-- Task goal --
Without including any image, repeat every record exactly.

○ ○ ○

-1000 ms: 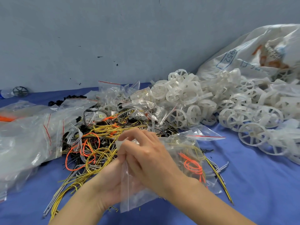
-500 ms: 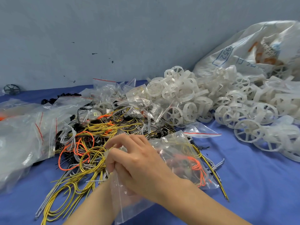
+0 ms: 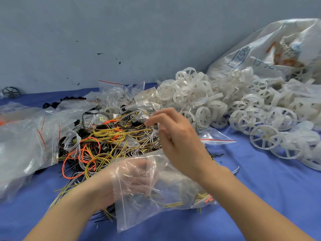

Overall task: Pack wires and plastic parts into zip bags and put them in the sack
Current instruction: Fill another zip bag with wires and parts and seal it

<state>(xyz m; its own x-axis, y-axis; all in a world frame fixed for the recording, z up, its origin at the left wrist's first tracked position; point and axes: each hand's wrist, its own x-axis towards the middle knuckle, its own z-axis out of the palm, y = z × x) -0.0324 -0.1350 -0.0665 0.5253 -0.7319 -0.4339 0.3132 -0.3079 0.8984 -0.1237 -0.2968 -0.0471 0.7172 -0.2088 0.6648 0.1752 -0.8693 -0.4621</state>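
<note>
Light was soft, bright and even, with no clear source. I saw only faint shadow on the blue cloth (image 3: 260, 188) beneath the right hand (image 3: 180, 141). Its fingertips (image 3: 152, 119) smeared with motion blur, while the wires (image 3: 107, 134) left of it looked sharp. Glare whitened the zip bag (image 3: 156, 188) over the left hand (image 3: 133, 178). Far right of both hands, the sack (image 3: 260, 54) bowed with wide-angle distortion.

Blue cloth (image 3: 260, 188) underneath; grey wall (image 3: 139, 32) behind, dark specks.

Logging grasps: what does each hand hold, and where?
Left hand grips the bag at its left end. Right hand seems to pinch a thin wire; blurred.
</note>
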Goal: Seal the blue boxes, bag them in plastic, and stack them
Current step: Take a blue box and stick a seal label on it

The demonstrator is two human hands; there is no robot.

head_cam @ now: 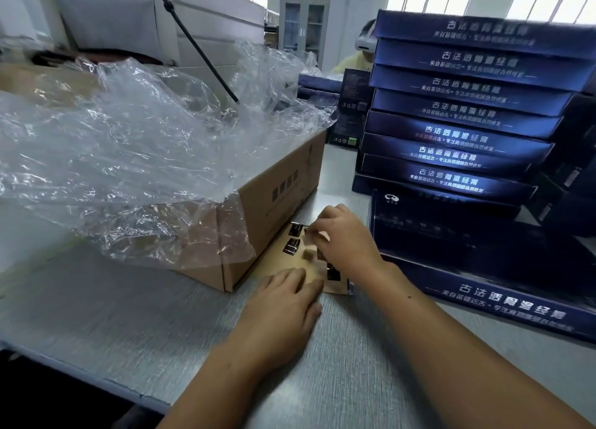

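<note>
Nearest the camera, the left hand (283,302) lies flat with straight fingers, pressing the near edge of the tan sticker sheet (274,264) onto the grey desk (322,380). Just beyond it, over the far half of the sheet, the right hand (346,238) has its fingers curled down and appears to pinch one sticker (311,254) at its edge; motion blur hides whether it has lifted. A few dark stickers remain on the sheet. Right of the sheet, close by, one blue box (483,251) lies flat on the desk, probably the next to be sealed. Left of the sheet and touching its edge stands a brown carton (274,202), with crumpled clear plastic (129,154) spilling from its top. Beyond the sheet to the right rises a tall stack of blue boxes (458,112), its layers slightly out of line. The likely trouble is at the peel: if the left hand eases its pressure, the sheet may lift with the sticker, and a hasty pull could fold the sticker onto itself or tear it, so it would not hold a flap shut. A loose plastic fold could also catch the adhesive on its way to the box, and a knock to the uneven stack might slide its upper boxes off.
</note>
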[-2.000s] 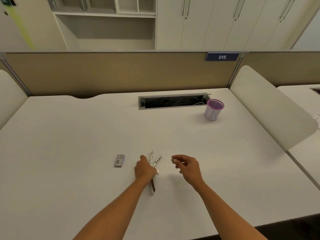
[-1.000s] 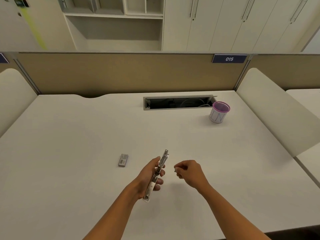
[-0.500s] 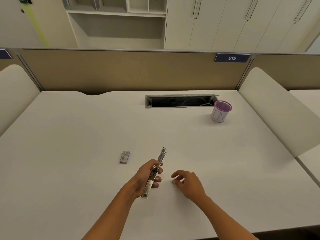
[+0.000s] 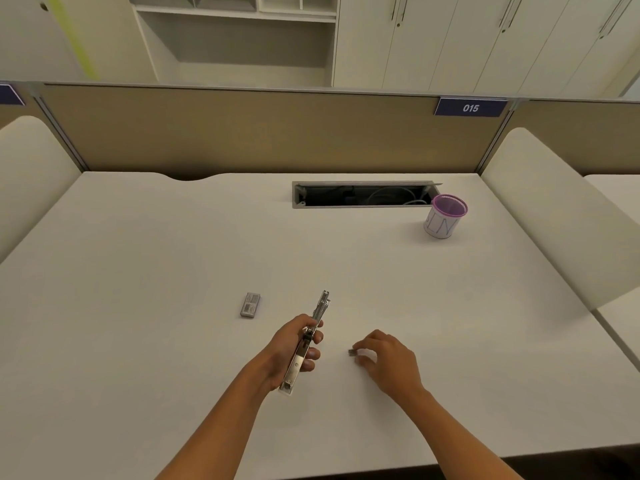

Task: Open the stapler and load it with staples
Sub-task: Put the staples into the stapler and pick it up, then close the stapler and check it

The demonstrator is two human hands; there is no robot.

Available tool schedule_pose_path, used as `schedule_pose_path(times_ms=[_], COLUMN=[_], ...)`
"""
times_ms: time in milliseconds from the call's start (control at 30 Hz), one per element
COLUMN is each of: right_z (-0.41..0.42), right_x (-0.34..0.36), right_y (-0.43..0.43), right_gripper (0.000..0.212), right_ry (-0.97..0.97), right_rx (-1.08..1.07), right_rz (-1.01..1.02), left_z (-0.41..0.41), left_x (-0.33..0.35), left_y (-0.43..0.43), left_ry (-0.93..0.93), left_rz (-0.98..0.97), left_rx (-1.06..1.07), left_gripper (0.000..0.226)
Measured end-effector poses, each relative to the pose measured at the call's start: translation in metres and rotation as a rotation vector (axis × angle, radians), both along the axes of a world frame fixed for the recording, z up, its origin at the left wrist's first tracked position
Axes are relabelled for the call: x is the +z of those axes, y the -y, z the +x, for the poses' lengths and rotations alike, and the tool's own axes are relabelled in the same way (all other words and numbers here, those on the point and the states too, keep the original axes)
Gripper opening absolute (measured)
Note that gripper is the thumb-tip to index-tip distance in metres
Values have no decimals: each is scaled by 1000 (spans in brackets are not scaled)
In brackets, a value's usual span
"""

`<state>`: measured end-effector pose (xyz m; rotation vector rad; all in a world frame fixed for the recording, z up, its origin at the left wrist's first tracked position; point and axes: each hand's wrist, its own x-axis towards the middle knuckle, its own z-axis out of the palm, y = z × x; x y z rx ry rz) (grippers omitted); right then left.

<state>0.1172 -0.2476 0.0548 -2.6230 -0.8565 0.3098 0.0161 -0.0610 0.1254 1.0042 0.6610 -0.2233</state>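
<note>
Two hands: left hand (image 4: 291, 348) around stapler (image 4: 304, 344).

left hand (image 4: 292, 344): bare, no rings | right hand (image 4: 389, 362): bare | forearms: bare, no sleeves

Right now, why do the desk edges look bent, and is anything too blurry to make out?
Head view: the wide-angle lens bows the desk edges and partition; lighting is soft, with faint shadows under both hands. The stapler in the left hand reads clearly; the small piece at the right hand's fingertips is too small to identify.
</note>
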Motion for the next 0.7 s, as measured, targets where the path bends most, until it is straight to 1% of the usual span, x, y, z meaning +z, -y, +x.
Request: schedule_pose_path(times_ms=[133,367,533,633,700], right_z=[1,-1,2,3,3], right_x=[0,-4,-6,-8,-7], right_y=[1,-2,-8,-12,-14], right_gripper=[17,15,13,14,13], right_ry=[2,73,51,27,-10], right_rx=[40,95,70,92,85], right_rz=[1,-5,-10,-12,28], left_z=[-1,-6,-8,-10,-10], left_x=[1,-2,-3,-3,-3], left_y=[0,0,0,1,1], left_ry=[-2,-10,-10,-16,-16], left_rz=[-2,-19,-34,-42,-45], left_rx=[4,12,10,13,13], left_gripper=[20,20,21,21,21])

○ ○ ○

-- Task result --
-1000 ms: 
-500 ms: 
+0 ms: 

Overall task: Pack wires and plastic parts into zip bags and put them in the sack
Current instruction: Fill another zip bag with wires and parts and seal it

<state>(xyz m; its own x-axis, y-axis; all in a world frame fixed for the recording, z up, its origin at the left wrist's first tracked position; point and axes: each hand's wrist, its own x-axis towards the middle knuckle, its own z-axis out of the palm, y = z × x) -0.0324 -0.1350 -0.0665 0.5253 -0.7319 -0.4339 0.3132 -0.3079 0.8984 -0.1237 -0.2968 -0.0471 0.7172 -0.2088 0.6648 0.1752 -0.8693 -0.4621</state>
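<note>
Light was soft, bright and even, with no clear source. I saw only faint shadow on the blue cloth (image 3: 260, 188) beneath the right hand (image 3: 180, 141). Its fingertips (image 3: 152, 119) smeared with motion blur, while the wires (image 3: 107, 134) left of it looked sharp. Glare whitened the zip bag (image 3: 156, 188) over the left hand (image 3: 133, 178). Far right of both hands, the sack (image 3: 260, 54) bowed with wide-angle distortion.

Blue cloth (image 3: 260, 188) underneath; grey wall (image 3: 139, 32) behind, dark specks.

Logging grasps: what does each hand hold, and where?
Left hand grips the bag at its left end. Right hand seems to pinch a thin wire; blurred.
</note>
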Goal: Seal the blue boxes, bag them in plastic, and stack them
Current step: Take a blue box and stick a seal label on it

The demonstrator is two human hands; there is no robot.

head_cam @ now: 

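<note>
Nearest the camera, the left hand (283,302) lies flat with straight fingers, pressing the near edge of the tan sticker sheet (274,264) onto the grey desk (322,380). Just beyond it, over the far half of the sheet, the right hand (346,238) has its fingers curled down and appears to pinch one sticker (311,254) at its edge; motion blur hides whether it has lifted. A few dark stickers remain on the sheet. Right of the sheet, close by, one blue box (483,251) lies flat on the desk, probably the next to be sealed. Left of the sheet and touching its edge stands a brown carton (274,202), with crumpled clear plastic (129,154) spilling from its top. Beyond the sheet to the right rises a tall stack of blue boxes (458,112), its layers slightly out of line. The likely trouble is at the peel: if the left hand eases its pressure, the sheet may lift with the sticker, and a hasty pull could fold the sticker onto itself or tear it, so it would not hold a flap shut. A loose plastic fold could also catch the adhesive on its way to the box, and a knock to the uneven stack might slide its upper boxes off.
</note>
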[-2.000s] 
[-1.000s] 
[-0.500s] 
[+0.000s] 

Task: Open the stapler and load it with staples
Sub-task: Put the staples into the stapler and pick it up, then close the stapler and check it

The demonstrator is two human hands; there is no robot.

Available tool schedule_pose_path, used as `schedule_pose_path(times_ms=[_], COLUMN=[_], ...)`
"""
times_ms: time in milliseconds from the call's start (control at 30 Hz), one per element
COLUMN is each of: right_z (-0.41..0.42), right_x (-0.34..0.36), right_y (-0.43..0.43), right_gripper (0.000..0.212), right_ry (-0.97..0.97), right_rx (-1.08..1.07), right_rz (-1.01..1.02), left_z (-0.41..0.41), left_x (-0.33..0.35), left_y (-0.43..0.43), left_ry (-0.93..0.93), left_rz (-0.98..0.97), left_rx (-1.06..1.07), left_gripper (0.000..0.226)
Measured end-effector poses, each relative to the pose measured at the call's start: translation in metres and rotation as a rotation vector (axis × angle, radians), both along the axes of a world frame fixed for the recording, z up, its origin at the left wrist's first tracked position
Axes are relabelled for the call: x is the +z of those axes, y the -y, z the +x, for the poses' lengths and rotations alike, and the tool's own axes are relabelled in the same way (all other words and numbers here, those on the point and the states too, keep the original axes)
Gripper opening absolute (measured)
Note that gripper is the thumb-tip to index-tip distance in metres
Values have no decimals: each is scaled by 1000 (spans in brackets are not scaled)
In brackets, a value's usual span
"""

`<state>`: measured end-effector pose (xyz m; rotation vector rad; all in a world frame fixed for the recording, z up, its origin at the left wrist's first tracked position; point and axes: each hand's wrist, its own x-axis towards the middle knuckle, its own z-axis out of the palm, y = z × x; x y z rx ry rz) (grippers omitted); right then left.

<state>0.1172 -0.2476 0.0548 -2.6230 -0.8565 0.3098 0.0161 -0.0610 0.1254 1.0042 0.6610 -0.2233</state>
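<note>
Two hands: left hand (image 4: 291, 348) around stapler (image 4: 304, 344).

left hand (image 4: 292, 344): bare, no rings | right hand (image 4: 389, 362): bare | forearms: bare, no sleeves

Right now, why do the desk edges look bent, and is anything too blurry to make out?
Head view: the wide-angle lens bows the desk edges and partition; lighting is soft, with faint shadows under both hands. The stapler in the left hand reads clearly; the small piece at the right hand's fingertips is too small to identify.
</note>
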Motion for the next 0.7 s, as measured, targets where the path bends most, until it is straight to 1% of the usual span, x, y, z meaning +z, -y, +x.
Request: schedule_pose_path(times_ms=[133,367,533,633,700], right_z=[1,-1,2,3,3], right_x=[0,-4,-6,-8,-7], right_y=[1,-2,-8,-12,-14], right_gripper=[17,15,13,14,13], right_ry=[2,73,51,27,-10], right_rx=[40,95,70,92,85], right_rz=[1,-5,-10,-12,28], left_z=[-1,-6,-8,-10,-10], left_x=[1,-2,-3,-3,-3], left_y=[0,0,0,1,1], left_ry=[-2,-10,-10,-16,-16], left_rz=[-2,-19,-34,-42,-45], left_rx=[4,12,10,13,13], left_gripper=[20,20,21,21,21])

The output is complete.